Trois couleurs de Paris: Citroën

gene mi eyfel gerizekalısı
 Paris'te geçen şu iki hafta içinde sık sık şunları söyledik:
* İstanbul Paris'ten daha güzel.
* (Buraya envai çeşit küfür gelecek) bilmem nesinin Parislileri niye tükürüyonuz lan oraya buraya!!
* Metro bok !
* Uzak doğulular her yerde abi, her yerde!
* Non, merci (buraya da çok pis küfürler gelecek) atın oğlu, non merci! - Burada çiçeği, eyfel anahtarlığını ağzımıza sokan satıcıya sesleniliyor-
* Gene mi Eyfel.
* İstanbul dünyanın en güzel şehri lan.
* Canım Ankara'mmm. -Behzat Ç. izlenirkene söylenen çarpılma riski yüksek cümleler-
* Adam metro durağının içinde işedi lan!
* Oğlum nasıl bir şey lan onlar.
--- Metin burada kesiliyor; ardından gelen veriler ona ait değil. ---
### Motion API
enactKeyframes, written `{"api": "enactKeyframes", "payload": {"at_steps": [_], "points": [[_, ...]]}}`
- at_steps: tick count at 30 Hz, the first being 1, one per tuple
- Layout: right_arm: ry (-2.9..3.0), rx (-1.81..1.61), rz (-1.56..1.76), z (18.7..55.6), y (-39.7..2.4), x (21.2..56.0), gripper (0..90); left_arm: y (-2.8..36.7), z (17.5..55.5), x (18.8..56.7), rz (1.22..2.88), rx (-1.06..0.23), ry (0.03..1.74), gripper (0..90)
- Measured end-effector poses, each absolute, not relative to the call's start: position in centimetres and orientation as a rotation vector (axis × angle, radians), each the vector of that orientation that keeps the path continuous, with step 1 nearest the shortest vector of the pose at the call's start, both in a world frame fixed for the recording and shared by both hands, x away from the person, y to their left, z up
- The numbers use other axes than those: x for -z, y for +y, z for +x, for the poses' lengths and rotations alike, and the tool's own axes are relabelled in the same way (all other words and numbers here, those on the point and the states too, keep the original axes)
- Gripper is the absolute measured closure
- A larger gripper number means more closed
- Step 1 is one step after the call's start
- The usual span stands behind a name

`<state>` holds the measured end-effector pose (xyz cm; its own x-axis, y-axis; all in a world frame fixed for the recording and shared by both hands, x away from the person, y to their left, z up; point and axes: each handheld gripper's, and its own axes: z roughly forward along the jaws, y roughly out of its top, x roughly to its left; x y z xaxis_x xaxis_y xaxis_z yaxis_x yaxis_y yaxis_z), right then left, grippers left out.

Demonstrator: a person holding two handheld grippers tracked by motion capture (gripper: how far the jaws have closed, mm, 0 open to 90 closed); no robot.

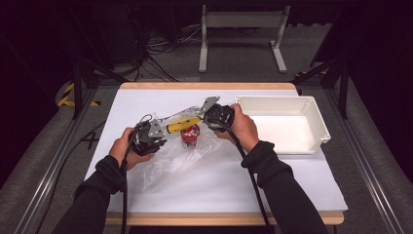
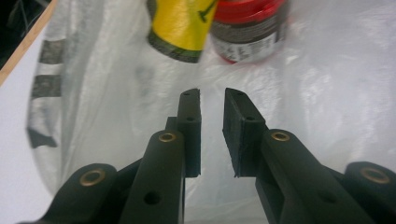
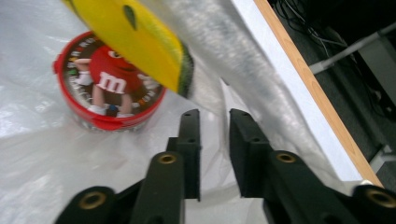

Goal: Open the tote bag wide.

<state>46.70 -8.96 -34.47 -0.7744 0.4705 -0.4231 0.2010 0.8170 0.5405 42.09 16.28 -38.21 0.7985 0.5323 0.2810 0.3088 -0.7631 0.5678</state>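
on the white table (image 1: 292, 180), near its middle, a clear plastic bag (image 1: 170, 161) lies crumpled between the person's two hands. the left gripper (image 1: 155, 141) sits at the bag's left side and the right gripper (image 1: 210, 118) at its far right corner, well apart from each other. in the left gripper view the left gripper's (image 2: 211, 100) black jaws stand slightly spread over the film, a narrow gap between the pads, and i cannot tell whether a fold of plastic sits in that gap. in the right gripper view the right gripper's (image 3: 215, 119) jaws are likewise a little apart above the bag, nothing clearly pinched. a yellow sponge with a green edge (image 1: 182, 126) lies slanted between the two grippers, inside or against the bag. just beside it, to the near right, stands a red-lidded candy tub (image 1: 190, 134) with a cartoon figure on its lid (image 3: 109, 81). at the right of the table rests a white bin (image 1: 311, 141), apart from the bag.
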Motion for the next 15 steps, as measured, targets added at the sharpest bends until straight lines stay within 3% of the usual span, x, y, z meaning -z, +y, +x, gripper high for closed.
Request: {"api": "enactKeyframes", "payload": {"at_steps": [3, 5, 6, 11, 13, 15], "points": [[2.467, -0.658, 0.466, 46.3, -8.8, 34.5, 74.3, 16.4, 42.2, 38.3, 2.476, -0.595, 0.63, 77.8], [2.492, -0.699, 0.395, 45.4, -8.5, 34.3, 88.1, 16.4, 42.2, 38.3, 2.474, -0.596, 0.63, 78.5], [2.54, -0.707, 0.342, 45.1, -8.4, 34.2, 90.0, 16.3, 42.2, 38.3, 2.474, -0.595, 0.62, 79.8], [2.591, -0.613, 0.266, 44.5, -7.5, 34.7, 90.0, 16.0, 42.2, 38.4, 2.482, -0.592, 0.607, 86.1], [2.554, -0.668, 0.309, 44.2, -7.5, 34.4, 73.7, 16.0, 42.3, 38.4, 2.482, -0.597, 0.603, 90.0], [2.557, -0.682, 0.299, 44.2, -7.6, 34.2, 71.9, 15.9, 42.4, 38.5, 2.479, -0.594, 0.613, 90.0]]}}
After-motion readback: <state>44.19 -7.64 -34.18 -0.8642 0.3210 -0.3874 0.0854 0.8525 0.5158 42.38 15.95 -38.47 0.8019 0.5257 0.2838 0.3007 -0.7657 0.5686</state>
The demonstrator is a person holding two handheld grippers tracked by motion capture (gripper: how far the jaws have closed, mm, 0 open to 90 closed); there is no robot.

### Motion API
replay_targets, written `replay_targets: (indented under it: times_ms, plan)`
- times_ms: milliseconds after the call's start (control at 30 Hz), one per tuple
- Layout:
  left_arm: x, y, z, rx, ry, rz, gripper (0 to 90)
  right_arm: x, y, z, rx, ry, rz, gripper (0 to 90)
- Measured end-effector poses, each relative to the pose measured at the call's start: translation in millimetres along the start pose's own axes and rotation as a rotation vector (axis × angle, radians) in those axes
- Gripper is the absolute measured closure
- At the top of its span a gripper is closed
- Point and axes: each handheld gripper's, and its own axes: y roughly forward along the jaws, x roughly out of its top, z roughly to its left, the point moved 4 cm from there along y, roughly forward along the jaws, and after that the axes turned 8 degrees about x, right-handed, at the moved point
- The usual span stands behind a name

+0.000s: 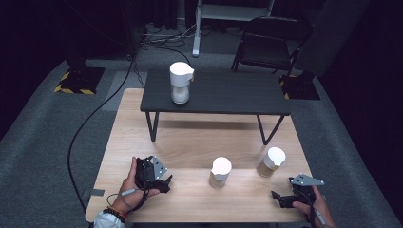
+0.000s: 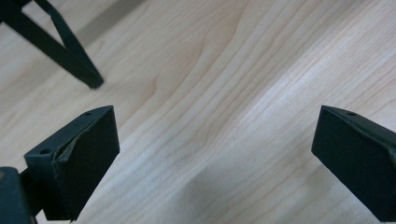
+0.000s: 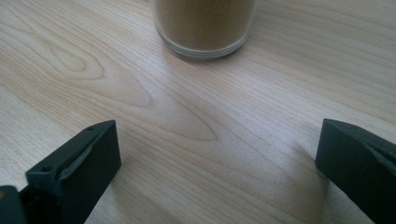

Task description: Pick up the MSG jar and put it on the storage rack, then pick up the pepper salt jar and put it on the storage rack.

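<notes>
Pale wooden table (image 1: 190,142), two jars of brown powder near its front edge.
Left gripper (image 1: 164,183) and right gripper (image 1: 280,197) rest wide open, empty; middle jar (image 1: 220,172) between them, right jar (image 1: 271,161) just beyond the right gripper.

A light wooden table (image 1: 199,142) is set on grey carpet (image 1: 38,142). A low black table (image 1: 228,92) stands on its far half, borne on slanted black legs (image 2: 70,56). A white-lidded jar (image 1: 181,83) of pale contents stands upright near the left end of the black table. A black folding chair (image 1: 266,45) is placed behind. A black cable (image 1: 90,118) runs across the carpet at the left, past a base edged with hazard tape (image 1: 78,78).
</notes>
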Motion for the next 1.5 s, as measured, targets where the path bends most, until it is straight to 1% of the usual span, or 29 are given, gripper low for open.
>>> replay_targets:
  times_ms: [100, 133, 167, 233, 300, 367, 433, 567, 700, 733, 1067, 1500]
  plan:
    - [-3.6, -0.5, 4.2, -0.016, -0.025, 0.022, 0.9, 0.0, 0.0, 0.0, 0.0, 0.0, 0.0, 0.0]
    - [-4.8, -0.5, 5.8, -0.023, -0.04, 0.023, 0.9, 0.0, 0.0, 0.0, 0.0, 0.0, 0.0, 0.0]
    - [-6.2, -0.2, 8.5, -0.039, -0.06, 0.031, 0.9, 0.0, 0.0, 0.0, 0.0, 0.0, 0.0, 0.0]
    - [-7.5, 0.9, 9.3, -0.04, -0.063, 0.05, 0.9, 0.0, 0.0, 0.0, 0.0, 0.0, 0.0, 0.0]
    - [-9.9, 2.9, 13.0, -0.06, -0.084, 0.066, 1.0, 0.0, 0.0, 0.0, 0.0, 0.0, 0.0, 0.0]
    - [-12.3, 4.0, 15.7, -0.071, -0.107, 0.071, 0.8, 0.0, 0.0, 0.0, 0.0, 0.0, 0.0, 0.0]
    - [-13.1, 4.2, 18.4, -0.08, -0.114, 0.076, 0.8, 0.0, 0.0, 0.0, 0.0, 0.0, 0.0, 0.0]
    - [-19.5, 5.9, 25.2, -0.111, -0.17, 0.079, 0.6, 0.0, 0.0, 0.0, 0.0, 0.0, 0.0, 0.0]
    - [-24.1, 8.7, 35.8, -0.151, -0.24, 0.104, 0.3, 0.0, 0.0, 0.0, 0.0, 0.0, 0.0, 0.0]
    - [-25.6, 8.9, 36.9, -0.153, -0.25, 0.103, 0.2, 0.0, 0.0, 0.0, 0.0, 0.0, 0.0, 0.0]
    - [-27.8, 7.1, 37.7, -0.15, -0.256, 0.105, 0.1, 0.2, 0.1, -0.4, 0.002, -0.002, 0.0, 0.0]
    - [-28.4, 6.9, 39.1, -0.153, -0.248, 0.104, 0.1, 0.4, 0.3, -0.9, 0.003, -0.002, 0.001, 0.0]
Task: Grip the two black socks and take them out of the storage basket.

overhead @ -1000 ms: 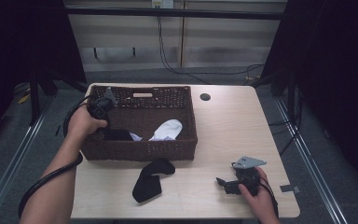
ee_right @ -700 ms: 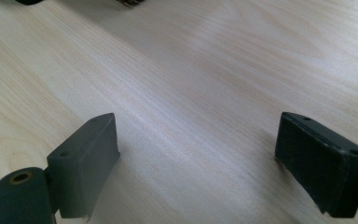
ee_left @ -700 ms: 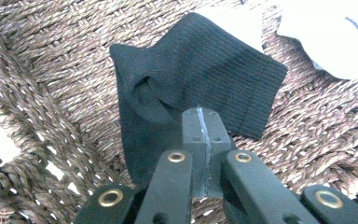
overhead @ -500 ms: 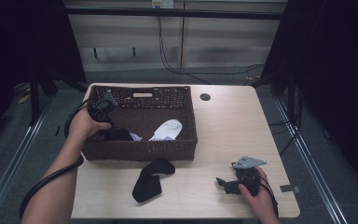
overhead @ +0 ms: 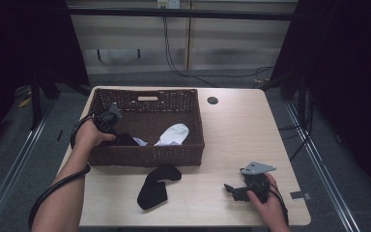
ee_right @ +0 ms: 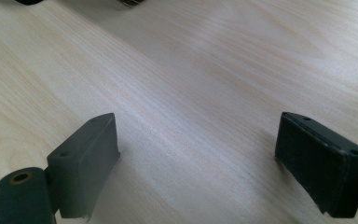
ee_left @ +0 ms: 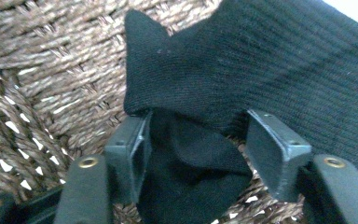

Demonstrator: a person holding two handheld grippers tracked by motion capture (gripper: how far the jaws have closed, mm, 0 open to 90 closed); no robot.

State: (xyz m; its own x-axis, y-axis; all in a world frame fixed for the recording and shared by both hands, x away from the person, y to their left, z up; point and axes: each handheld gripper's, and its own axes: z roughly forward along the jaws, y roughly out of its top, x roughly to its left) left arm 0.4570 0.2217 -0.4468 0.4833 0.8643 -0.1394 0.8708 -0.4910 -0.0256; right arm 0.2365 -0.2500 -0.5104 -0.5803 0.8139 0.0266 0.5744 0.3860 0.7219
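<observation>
My left tongs (overhead: 110, 117) are down inside the brown wicker basket (overhead: 147, 157), at its left end, over the black sock (ee_left: 242, 79) that lies on the woven floor there. In the left gripper view the jaws stand apart with a fold of that sock between them; they have just been closing a little, and I cannot tell whether the pads press the cloth yet. A white sock (overhead: 174, 133) lies in the basket to the right of the black one, toward the basket's right wall. Outside the basket, just in front of its near wall, a 2nd black sock (overhead: 155, 186) lies flat on the desk (overhead: 232, 125). My right tongs (overhead: 229, 189) rest on the desk well to the right of the basket's near corner, jaws wide apart with bare wood between them.
</observation>
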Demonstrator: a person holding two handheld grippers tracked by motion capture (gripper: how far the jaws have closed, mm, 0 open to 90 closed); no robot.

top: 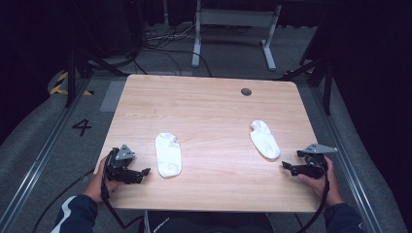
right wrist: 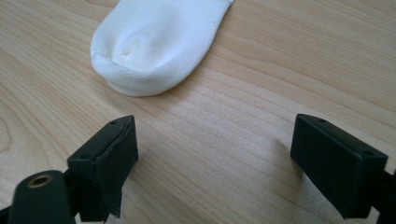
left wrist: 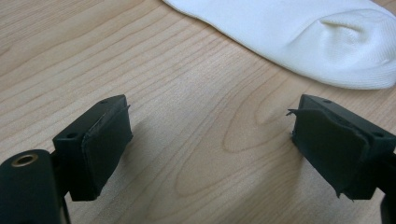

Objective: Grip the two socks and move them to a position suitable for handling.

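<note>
Two white socks lie flat on the wooden surface point(top: 209, 104), well apart from each other. The left sock point(top: 168, 154) is the landmark: it lies lengthwise toward the near left part of the surface, its rounded end toward the person. The right sock point(top: 265, 139) sits well to the right of it and a little farther from the person, angled so its near end points toward the right edge.

The left tool point(top: 142, 174) rests just left of the left sock's near end, its jaws spread wide with nothing between them. In the left gripper view that tool point(left wrist: 210, 140) has only bare wood in its gap, and the sock's rounded end point(left wrist: 327, 42) lies just beyond, not touching the pads.

The right tool point(top: 286, 166) is far to the right of the left sock, close to the right sock's near end, jaws likewise wide apart and empty. In the right gripper view the tool point(right wrist: 215, 154) faces the right sock's end point(right wrist: 149, 46), apart from it.

A small dark round hole point(top: 246, 91) sits at the surface's far side, well beyond the left sock.
</note>
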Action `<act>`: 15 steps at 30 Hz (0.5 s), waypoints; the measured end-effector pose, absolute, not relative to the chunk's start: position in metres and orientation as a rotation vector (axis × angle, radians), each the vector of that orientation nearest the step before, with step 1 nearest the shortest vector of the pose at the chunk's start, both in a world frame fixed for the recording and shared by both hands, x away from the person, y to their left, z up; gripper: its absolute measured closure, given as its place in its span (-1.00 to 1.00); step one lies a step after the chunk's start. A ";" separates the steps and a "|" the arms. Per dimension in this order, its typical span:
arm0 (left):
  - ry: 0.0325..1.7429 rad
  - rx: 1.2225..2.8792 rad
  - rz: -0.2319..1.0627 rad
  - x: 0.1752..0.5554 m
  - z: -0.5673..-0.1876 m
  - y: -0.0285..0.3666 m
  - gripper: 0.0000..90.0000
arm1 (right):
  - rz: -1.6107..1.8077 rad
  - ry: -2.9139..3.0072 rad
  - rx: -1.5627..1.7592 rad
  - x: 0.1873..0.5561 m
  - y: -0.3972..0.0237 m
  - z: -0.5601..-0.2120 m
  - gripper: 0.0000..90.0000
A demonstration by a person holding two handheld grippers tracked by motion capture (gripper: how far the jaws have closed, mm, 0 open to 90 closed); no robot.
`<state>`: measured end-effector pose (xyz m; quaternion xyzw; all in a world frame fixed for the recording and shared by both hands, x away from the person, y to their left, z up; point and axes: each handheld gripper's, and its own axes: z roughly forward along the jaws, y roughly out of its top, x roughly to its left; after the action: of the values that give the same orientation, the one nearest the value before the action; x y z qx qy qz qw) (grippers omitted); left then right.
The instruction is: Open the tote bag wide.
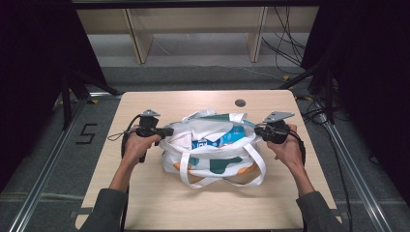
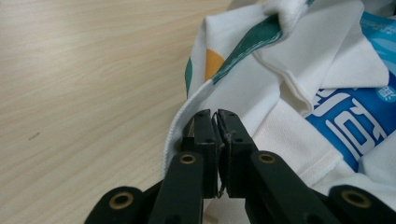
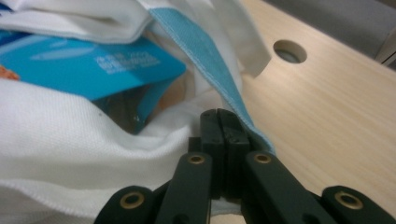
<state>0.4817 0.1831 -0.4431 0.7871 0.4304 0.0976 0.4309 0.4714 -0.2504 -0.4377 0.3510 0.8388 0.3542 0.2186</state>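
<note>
A white cloth tote bag (image 1: 212,162) with teal and orange patches sits in the middle of the wooden table (image 1: 145,193), its mouth pulled wide. Inside lies a blue package (image 1: 227,137) with white lettering (image 2: 355,126). My left gripper (image 1: 169,130) is at the bag's left rim, its jaws shut on the hemmed edge (image 2: 184,116). My right gripper (image 1: 257,129) is at the right rim, jaws shut on the blue-trimmed edge (image 3: 210,51). In the right gripper view the package (image 3: 93,65) sits just behind the fabric. The bag's two white handles (image 1: 222,181) hang over its near side.
A round cable hole (image 1: 240,103) is in the table's far edge, right of centre, and shows close by in the right gripper view (image 3: 289,51). Bare tabletop lies on all sides of the bag. Shelf legs and cables stand on the floor beyond.
</note>
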 end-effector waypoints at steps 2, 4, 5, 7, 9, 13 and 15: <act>1.056 1.958 0.251 0.478 -0.438 0.182 0.87 | 0.999 2.321 0.981 0.469 -0.249 -0.435 1.00; 1.028 1.943 0.249 0.473 -0.432 0.180 0.83 | 1.040 2.299 0.956 0.463 -0.249 -0.427 1.00; 1.021 1.919 0.245 0.469 -0.429 0.177 0.81 | 1.073 2.299 0.944 0.460 -0.248 -0.422 1.00; 0.998 1.913 0.253 0.465 -0.425 0.176 0.72 | 1.125 2.263 0.907 0.452 -0.248 -0.411 0.98; 0.971 1.880 0.267 0.454 -0.418 0.172 0.58 | 1.162 2.249 0.892 0.446 -0.248 -0.404 0.91; 0.949 1.801 0.237 0.441 -0.407 0.173 0.36 | 1.221 2.217 0.902 0.434 -0.247 -0.396 0.63; 0.934 1.807 0.248 0.434 -0.403 0.174 0.26 | 1.220 2.217 0.899 0.431 -0.248 -0.394 0.48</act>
<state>0.4339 0.1742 -0.4030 0.7535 0.3895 0.1036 0.5195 0.4306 -0.2479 -0.3938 0.3259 0.8042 0.4426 0.2262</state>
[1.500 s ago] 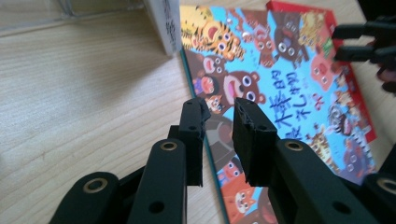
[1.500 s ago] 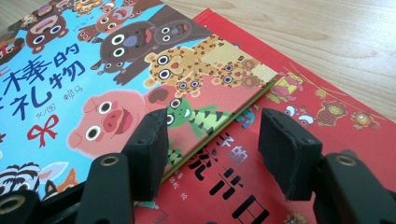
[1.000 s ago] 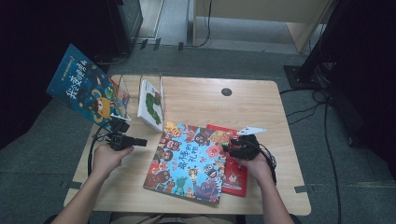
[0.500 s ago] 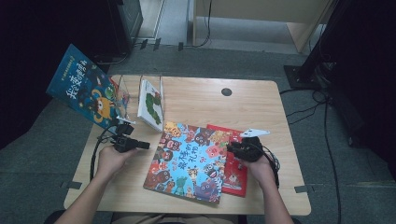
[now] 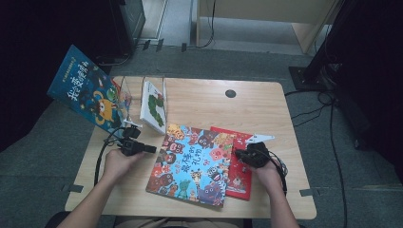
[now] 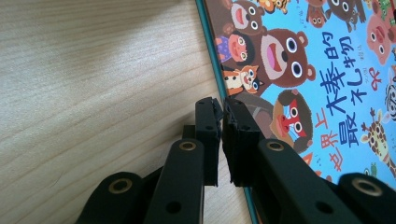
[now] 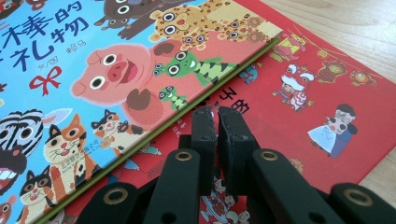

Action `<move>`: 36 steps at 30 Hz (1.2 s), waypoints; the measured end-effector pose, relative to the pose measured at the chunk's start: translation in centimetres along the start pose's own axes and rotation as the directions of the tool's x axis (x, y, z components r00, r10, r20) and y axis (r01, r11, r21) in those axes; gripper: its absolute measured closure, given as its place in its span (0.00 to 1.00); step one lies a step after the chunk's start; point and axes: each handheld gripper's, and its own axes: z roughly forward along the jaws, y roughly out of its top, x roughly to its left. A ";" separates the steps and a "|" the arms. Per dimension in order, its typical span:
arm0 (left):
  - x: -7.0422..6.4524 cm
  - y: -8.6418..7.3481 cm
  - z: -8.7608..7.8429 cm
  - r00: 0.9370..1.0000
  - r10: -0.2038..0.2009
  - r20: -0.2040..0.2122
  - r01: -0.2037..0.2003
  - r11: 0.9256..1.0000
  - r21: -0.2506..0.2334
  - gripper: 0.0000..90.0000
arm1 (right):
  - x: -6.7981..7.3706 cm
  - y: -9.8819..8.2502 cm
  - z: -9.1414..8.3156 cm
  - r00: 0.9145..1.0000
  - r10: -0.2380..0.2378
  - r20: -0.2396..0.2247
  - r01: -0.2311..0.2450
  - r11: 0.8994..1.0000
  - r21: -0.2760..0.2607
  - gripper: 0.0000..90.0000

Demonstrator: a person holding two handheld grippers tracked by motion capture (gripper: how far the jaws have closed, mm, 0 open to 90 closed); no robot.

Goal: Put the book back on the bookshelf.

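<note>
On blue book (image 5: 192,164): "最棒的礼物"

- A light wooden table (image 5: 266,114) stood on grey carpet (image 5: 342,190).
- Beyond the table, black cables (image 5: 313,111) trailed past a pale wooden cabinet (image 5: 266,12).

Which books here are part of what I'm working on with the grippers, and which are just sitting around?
In hand:
- blue animal book, left gripper shut at its left edge
- red book under it, right gripper, jaws just closed, empty, over it

Lying about:
- dark blue book propped at the table's left corner
- white book standing in the clear rack
</note>
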 end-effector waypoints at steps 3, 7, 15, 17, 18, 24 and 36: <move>-0.1 0.0 0.4 1.000 0.006 -0.004 -0.006 1.000 0.014 0.95 | 0.0 -0.1 0.0 1.000 0.003 -0.003 -0.003 1.000 -0.006 0.94; -0.3 -0.1 0.8 1.000 0.007 0.010 -0.007 1.000 0.019 0.95 | 0.0 -0.2 0.0 1.000 -0.006 -0.003 0.006 1.000 -0.012 0.94; -0.2 -0.3 1.2 0.999 -0.020 0.040 0.019 1.000 0.001 0.98 | 0.1 -0.7 -0.1 1.000 0.002 0.017 -0.001 0.999 -0.036 1.00; -0.3 -0.3 1.2 0.999 -0.014 0.035 0.014 1.000 0.001 1.00 | 0.1 -0.8 -0.1 1.000 0.014 0.015 -0.013 0.999 -0.037 1.00; -0.4 -0.3 1.2 0.999 -0.012 0.030 0.012 1.000 0.000 1.00 | 0.0 -0.7 -0.1 1.000 0.015 0.012 -0.014 0.999 -0.037 1.00; -0.7 -0.3 1.6 0.998 -0.007 0.055 0.006 1.000 0.010 1.00 | 0.0 -0.8 -0.1 1.000 0.014 0.011 -0.013 0.999 -0.039 1.00; -1.0 -0.2 2.1 0.997 -0.021 0.070 0.021 1.000 -0.001 1.00 | -0.3 -0.4 -0.1 0.997 0.080 -0.011 -0.080 0.997 -0.013 1.00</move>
Ben hayatımda böyle bir şey görmedim, nasıl ya! -Bu çok ayrı bir hikaye ama günde en az 10 kez söylüyoruz-
* je voudrais bilmem ne, merci.
* Gene mi tablo.
* Havalar da ısındı.
* Mercedes taxi var lan, vay hele. -Bu nasıl bir gerzeklikse işte-
* Adam krallar gibi yaşamış valla. "adam kralmış zaten oğlum". 
* Aaa burası ne kadar güzel, ne kadar hoş! 
* vs vs vs
 
  Son haftamıza girdik, görülcek her yeri gördük, bazılarına girdik içinde kaybolduk, bazılarına da dışardan baktık sadece ama kendi adıma konuşmam gerekirse ben buraya alıştım. Ülkeme geri döneceğim diye üzülmüyorum ama bir yandan da Paris'ten ayrılmak istemiyor gibiyim. Garip.
  Paris'ten dolayı mı bu? Bilemiyorum, mutlaka etkisi vardır, şehir harika ama kafam rahat burada. Tamam küreselleşmiş gerzeklik burada da var ama ülkemdeki gibi bana şahsen zarar verecek cinsten değil. Ha bir de -biraz duygusallaşmış olacağım ama- seni bekleyen biri olmayınca da geri dönesin gelmiyor açıkcası.